Repeat only the lines running from the beginning of the material through the line that contains "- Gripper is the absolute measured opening".

----------------------------------------

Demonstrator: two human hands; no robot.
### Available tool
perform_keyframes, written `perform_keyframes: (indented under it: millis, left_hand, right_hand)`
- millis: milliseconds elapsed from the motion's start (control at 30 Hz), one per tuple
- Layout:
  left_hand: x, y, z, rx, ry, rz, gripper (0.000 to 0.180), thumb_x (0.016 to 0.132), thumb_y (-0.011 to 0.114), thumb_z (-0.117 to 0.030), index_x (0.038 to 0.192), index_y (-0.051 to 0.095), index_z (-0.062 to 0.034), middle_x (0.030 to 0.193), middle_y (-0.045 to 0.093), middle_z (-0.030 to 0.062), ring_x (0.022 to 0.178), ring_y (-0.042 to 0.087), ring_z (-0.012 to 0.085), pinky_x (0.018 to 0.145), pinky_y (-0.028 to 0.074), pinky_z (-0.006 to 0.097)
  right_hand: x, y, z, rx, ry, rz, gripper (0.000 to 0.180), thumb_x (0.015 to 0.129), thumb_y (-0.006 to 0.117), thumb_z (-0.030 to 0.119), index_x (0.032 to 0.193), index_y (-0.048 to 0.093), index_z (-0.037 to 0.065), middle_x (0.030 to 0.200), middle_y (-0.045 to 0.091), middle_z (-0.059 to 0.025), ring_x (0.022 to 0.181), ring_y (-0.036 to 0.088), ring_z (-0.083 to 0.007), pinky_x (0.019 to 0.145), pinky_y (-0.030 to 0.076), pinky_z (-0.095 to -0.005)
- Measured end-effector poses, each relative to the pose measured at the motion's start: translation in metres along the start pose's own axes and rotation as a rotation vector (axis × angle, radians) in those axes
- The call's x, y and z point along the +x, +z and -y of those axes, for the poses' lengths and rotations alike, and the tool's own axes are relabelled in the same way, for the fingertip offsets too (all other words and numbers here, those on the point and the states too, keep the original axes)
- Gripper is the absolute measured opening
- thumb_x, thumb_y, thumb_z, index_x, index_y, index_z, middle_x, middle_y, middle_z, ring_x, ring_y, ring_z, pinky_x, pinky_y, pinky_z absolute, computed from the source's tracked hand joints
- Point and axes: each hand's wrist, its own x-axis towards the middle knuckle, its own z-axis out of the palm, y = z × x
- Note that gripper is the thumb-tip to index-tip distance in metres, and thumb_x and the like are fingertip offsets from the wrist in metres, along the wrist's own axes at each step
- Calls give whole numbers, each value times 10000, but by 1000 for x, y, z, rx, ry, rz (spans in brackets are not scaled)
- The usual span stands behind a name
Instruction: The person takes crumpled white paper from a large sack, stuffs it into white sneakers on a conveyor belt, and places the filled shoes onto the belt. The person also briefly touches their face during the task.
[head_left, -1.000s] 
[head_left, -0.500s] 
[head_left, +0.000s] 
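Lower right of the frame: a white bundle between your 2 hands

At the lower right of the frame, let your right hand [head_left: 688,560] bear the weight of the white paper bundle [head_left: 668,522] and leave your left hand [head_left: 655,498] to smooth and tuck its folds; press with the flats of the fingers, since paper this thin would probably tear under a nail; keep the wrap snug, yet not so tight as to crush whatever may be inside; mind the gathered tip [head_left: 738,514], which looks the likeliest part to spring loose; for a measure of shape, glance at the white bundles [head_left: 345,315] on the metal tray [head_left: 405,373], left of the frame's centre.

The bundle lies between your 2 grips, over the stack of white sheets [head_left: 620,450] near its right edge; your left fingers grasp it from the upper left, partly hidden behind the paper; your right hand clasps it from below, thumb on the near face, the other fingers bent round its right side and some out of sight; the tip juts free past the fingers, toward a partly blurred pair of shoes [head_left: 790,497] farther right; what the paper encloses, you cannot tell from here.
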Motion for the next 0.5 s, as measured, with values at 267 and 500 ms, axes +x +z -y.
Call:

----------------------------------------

■ SOLUTION FOR THIS TASK ■
Demonstrator: two human hands; no robot.
### Available tool
perform_keyframes, written `perform_keyframes: (indented under it: millis, left_hand, right_hand)`
- millis: milliseconds elapsed from the motion's start (control at 30 Hz), one per tuple
- Layout:
  left_hand: x, y, z, rx, ry, rz, gripper (0.000 to 0.180), thumb_x (0.016 to 0.132), thumb_y (-0.011 to 0.114), thumb_z (-0.117 to 0.030), index_x (0.038 to 0.192), index_y (-0.051 to 0.095), index_z (-0.062 to 0.034), middle_x (0.030 to 0.193), middle_y (-0.045 to 0.093), middle_z (-0.030 to 0.062), ring_x (0.022 to 0.178), ring_y (-0.042 to 0.087), ring_z (-0.012 to 0.085), pinky_x (0.018 to 0.145), pinky_y (-0.028 to 0.074), pinky_z (-0.006 to 0.097)
  right_hand: x, y, z, rx, ry, rz, gripper (0.000 to 0.180), thumb_x (0.015 to 0.129), thumb_y (-0.006 to 0.117), thumb_z (-0.030 to 0.119), index_x (0.032 to 0.193), index_y (-0.048 to 0.093), index_z (-0.037 to 0.065), middle_x (0.030 to 0.200), middle_y (-0.045 to 0.091), middle_z (-0.059 to 0.025), ring_x (0.022 to 0.181), ring_y (-0.036 to 0.088), ring_z (-0.083 to 0.007), pinky_x (0.019 to 0.145), pinky_y (-0.030 to 0.076), pinky_z (-0.095 to -0.005)
- Measured end-effector poses, each relative to the pose measured at the motion's start: translation in metres along the start pose's own axes and rotation as a rotation vector (axis × angle, radians) in those axes
- The call's x, y and z point along the +x, +z and -y of those axes, for the poses' lengths and rotations alike, and the tool's own axes are relabelled in the same way, for the fingertip offsets too (all other words and numbers here, those on the point and the states too, keep the original axes)
- Gripper is the absolute measured opening

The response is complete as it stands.